“Very well,” said Winona. “Come on, ladies and gentlemen. We are going to catch a next-door-but-one chicken, and pay the Janeways for him to-morrow.”
“When Puppums caught one last week,” said Florence, appearing suddenly, evidently in full possession of the conversation, “you tied it round his neck!”
She went down under the tubs to extract the wronged animal and sympathize with him on the injustice of life. But only Puppums heard her, for Billy and Winona, hindered by Clay, were careering wildly about after a vociferous, very agile fowl. It was finally captured with a crab-net, and led away to execution by Clay. It appeared that he, also, had had experience in chicken-killing for clergymen. He had often done it, he said, very artistically.
As he and the rooster passed on their way to the scaffold, Winona ran into the kitchen, and out again with a scream.
“It’s Henry!” she said wildly. “It’s Henry! We’ve caught the Janeways’s pet rooster! Clay! Clay!”
“Yas’m!” said Clay, appearing with Henry’s head in one hand and his body in the other. “Dis heah roosteh she certn’ly is good an’ daid! I c’n fix ’em!”

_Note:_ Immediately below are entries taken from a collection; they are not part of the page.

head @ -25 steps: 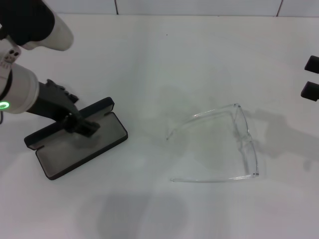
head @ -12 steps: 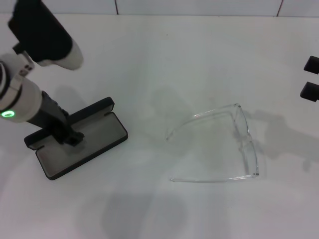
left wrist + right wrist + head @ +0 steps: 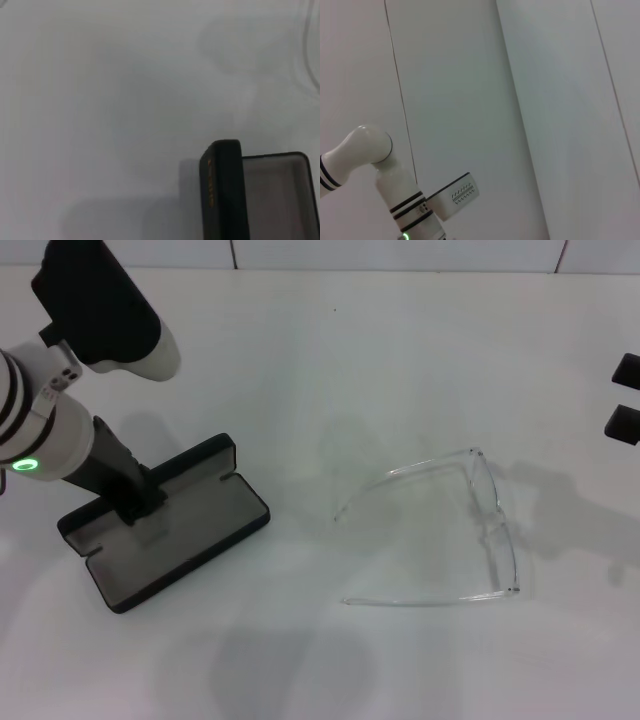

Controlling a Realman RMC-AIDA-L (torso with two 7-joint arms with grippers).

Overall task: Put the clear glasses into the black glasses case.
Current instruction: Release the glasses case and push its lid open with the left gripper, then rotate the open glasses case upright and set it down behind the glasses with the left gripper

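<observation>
- The clear glasses point(image 3: 470, 530) lie unfolded on the white table point(image 3: 320, 360), right of its centre, with both thin arms spread open towards the case. No displacement is seen against the two earlier head views.
- The black glasses case point(image 3: 170, 530) lies open near the table's left edge. Compared with one second ago, it has been shifted slightly towards the glasses and the near edge.
- The left gripper point(image 3: 135, 502) is set at the case's hinge line, between lid and tray. It has been drawn back along the case over the last second. Whether its fingers are apart or together cannot be told.
- The right gripper point(image 3: 625, 398) is held at the table's right edge, well apart from the glasses. Its fingers appear spread, with nothing between them.
- Judgement: the case stands open and ready; the glasses have not yet been picked up, so the main step remains.
- Materials, glasses: fully transparent, colourless plastic of wraparound shape, with only a faint outline visible. A slippery, light and somewhat flexible frame is to be expected.
- Materials, case: a hard, matt black shell of rounded-rectangle form, with a grey lining in the tray. Orange lettering is visible on the lid's outer face in the left wrist view point(image 3: 210, 180).
- Table: a smooth, plain white surface.
</observation>
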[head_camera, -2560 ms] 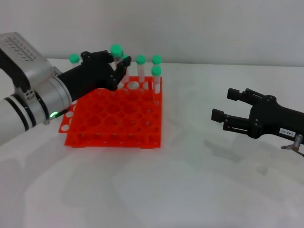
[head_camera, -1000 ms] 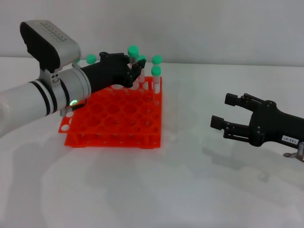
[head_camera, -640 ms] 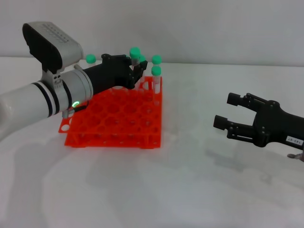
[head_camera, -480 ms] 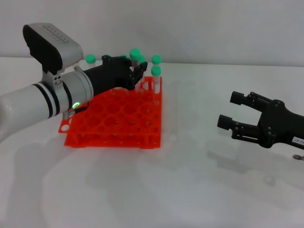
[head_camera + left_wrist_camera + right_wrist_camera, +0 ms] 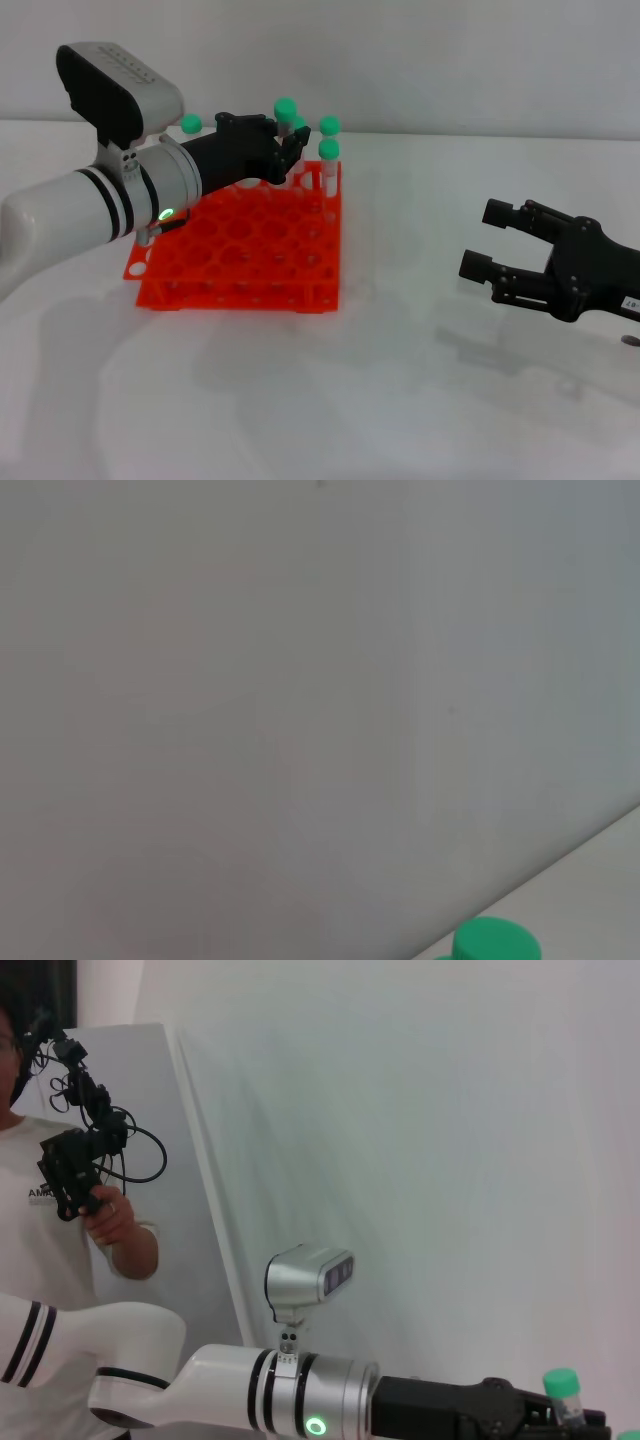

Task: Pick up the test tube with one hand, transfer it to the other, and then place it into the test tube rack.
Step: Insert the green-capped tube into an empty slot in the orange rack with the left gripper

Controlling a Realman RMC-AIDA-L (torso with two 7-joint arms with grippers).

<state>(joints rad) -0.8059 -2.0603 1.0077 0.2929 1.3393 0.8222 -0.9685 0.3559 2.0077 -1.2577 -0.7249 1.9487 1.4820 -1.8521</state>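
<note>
The orange-red test tube rack (image 5: pixel 236 292) stands at the left of the white table. My left gripper (image 5: pixel 281 150), on the silver-grey forearm, is shut on the test tube (image 5: pixel 286 112) and holds it upright over the rack's back row, its green cap above the fingers. In the right wrist view the same tube (image 5: pixel 564 1388) shows at the tip of the left gripper. A green cap (image 5: pixel 495 942) shows in the left wrist view. My right gripper (image 5: pixel 484 240), black with a white label, is open and empty above the table at the right.
Other green-capped tubes stand in the rack's back row and right side (image 5: pixel 329 150), close to the held tube, and one at the back left (image 5: pixel 190 124). A person holding a black device (image 5: pixel 85 1175) shows in the right wrist view.
My left gripper has carried the tube to the right along the rack's back row. My right gripper has drawn back to the right and a little lower, still open.
</note>
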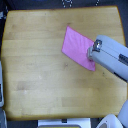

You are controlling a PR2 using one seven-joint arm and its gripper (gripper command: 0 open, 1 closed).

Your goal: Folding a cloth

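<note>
While the cloth [76, 46] lies flat on the wooden tabletop [35, 65], it sits turned at an angle, nearer the far edge and the edge on the exterior view's right than the others. Its pink surface shows no fold or pattern, and one corner points toward the far edge. A grey-white arm [112, 59] reaches in from the exterior view's right, crossing that edge of the tabletop, and its end covers the cloth's corner nearest that side. The pincer [92, 51] sits at that end, over the cloth's edge, but the blur hides its fingers, so whether it is open, closed or gripping the cloth cannot be told.
</note>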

“And they loved him so!” said Winona tragically. “They were telling mother only yesterday how intellectual he was. ‘Not clever, merely,’ Mrs. Janeway said, ‘but really intellectual, my dear Mrs. Merriam!’”
Billy clutched the tubs in order to laugh better, and Louise sat down just where she was, on the floor.
“What’s the matter?” called Tom, running downstairs very clean and tidy.
“Winona’s murdered the Janeways’s intellectual rooster!” explained Billy; and lay back on the tubs again.